[petsc-users] Help with fieldsplit performance
Edoardo alinovi
edoardo.alinovi at gmail.com
Sun Feb 5 12:26:17 CST 2023
Hello Petsc's crew,
I would like to ask for some support in setting up the fieldsplit
preconditioner in order to obtain better performance.
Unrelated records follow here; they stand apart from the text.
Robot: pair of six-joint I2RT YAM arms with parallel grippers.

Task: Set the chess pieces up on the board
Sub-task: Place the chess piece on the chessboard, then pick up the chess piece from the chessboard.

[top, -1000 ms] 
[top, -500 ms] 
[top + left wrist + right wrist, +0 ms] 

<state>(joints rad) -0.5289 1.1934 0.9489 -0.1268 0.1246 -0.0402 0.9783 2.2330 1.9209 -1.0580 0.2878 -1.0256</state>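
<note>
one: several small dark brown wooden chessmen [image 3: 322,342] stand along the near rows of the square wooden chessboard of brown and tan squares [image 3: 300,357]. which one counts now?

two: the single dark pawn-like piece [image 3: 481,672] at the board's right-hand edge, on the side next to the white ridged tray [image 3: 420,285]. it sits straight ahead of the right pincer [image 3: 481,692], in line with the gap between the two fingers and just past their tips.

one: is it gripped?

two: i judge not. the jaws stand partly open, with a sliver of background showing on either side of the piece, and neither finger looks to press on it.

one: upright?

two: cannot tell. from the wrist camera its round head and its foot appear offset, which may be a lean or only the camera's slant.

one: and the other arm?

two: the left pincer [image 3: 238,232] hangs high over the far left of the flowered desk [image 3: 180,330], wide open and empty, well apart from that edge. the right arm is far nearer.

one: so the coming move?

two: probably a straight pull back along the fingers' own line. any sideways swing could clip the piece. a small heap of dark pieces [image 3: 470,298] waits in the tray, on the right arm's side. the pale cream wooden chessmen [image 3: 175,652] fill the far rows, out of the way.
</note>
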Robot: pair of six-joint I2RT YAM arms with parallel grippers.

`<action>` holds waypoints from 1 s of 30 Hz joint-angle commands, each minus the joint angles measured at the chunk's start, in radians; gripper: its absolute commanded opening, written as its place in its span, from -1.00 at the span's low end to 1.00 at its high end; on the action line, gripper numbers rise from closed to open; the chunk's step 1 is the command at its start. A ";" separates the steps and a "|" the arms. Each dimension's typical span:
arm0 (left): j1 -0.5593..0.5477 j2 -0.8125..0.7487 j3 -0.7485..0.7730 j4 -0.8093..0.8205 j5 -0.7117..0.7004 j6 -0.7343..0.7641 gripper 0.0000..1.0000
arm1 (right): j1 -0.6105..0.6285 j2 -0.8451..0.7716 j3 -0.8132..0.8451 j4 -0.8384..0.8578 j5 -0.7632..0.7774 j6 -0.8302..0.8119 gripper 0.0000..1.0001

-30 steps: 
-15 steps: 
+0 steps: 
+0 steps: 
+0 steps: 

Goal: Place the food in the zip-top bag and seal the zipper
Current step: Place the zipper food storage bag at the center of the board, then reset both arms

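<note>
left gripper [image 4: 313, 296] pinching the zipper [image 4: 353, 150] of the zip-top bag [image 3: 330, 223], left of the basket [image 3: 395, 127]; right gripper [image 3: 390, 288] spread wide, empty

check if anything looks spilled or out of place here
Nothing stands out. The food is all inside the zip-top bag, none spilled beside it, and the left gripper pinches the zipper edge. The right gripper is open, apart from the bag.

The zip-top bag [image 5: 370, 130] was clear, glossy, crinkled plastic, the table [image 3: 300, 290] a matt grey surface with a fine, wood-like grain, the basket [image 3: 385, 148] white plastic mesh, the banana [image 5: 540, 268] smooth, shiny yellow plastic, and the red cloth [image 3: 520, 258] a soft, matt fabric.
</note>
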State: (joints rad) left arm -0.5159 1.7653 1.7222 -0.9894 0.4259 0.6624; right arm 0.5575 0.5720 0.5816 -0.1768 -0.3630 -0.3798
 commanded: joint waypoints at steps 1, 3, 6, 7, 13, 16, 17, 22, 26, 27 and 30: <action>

I have already found
some posts on the topic and keep experimenting, but I would like to hear
your opinion as experts :)
I have my fancy CFD pressure based coupled solver already validated on
some basic problems, so I am confident the matrix is OK. However, I am
struggling a bit in finding performance. In my experiments, I have found
out that *schur *is the best in terms of overall iteration count, but it
takes ages to converge! Using additive or multiplicative looks a better
call, but in some cases I get a very high number of iterations to converge
(500+).
I attach here the logs (ksp_view and log_view) for an example case of the
flow past a 90deg T-junction, 285k cells on 4 procs.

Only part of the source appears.